§ AIM OF THE EXERCISE:
Which lines of the data contain the string "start"? Show each of them.

.....

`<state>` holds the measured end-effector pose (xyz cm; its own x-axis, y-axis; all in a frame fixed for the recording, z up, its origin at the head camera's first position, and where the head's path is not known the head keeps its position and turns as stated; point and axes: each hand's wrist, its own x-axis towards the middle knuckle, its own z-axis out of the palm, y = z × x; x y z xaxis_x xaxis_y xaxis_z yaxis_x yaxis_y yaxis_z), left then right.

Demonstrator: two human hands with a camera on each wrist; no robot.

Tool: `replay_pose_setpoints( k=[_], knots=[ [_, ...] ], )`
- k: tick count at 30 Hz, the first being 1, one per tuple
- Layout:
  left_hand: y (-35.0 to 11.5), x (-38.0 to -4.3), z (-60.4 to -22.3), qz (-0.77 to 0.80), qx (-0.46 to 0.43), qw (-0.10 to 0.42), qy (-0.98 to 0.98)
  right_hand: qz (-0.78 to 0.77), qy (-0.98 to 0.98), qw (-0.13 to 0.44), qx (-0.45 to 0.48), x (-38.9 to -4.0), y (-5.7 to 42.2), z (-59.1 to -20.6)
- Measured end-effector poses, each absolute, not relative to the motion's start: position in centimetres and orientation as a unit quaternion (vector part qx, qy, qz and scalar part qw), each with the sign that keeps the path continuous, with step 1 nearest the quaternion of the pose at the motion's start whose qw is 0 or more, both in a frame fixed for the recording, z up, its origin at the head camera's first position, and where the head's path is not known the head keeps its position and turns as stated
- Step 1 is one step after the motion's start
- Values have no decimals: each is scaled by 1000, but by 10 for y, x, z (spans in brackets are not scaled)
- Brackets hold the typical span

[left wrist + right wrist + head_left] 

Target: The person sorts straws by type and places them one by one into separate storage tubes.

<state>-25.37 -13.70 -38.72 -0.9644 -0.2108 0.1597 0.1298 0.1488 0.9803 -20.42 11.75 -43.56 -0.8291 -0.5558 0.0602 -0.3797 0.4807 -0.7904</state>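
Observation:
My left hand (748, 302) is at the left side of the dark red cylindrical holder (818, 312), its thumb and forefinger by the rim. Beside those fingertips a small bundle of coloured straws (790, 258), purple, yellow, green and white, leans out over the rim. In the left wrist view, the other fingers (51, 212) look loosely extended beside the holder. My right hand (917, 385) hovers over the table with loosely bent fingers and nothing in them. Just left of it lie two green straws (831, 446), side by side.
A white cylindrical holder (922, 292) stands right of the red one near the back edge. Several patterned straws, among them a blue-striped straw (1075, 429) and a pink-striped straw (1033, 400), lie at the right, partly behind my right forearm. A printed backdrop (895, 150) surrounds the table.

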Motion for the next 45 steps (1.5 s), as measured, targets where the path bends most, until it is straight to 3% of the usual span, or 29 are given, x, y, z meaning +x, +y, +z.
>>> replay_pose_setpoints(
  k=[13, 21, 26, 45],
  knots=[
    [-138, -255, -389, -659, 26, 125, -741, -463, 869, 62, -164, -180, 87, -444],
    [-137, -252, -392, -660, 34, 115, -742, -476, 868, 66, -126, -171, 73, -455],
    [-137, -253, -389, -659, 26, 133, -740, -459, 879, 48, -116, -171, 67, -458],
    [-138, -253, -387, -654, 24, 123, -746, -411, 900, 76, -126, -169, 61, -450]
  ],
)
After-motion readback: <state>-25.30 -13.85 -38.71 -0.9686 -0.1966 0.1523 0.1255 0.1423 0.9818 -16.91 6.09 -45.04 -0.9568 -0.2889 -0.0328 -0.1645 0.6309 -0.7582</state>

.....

§ WRITTEN RESPONSE:
- Measured end-effector poses, each absolute, not relative to the motion's start: position in centimetres and orientation as a unit quaternion (vector part qx, qy, qz and scalar part qw), each with the sign that keeps the path continuous, with step 1 nearest the quaternion of the pose at the motion's start whose qw is 0 or more, both in a frame fixed for the recording, z up, its origin at the head camera's first position, and where the head's path is not known the head keeps its position and turns as stated
- Step 1 is one step after the motion's start

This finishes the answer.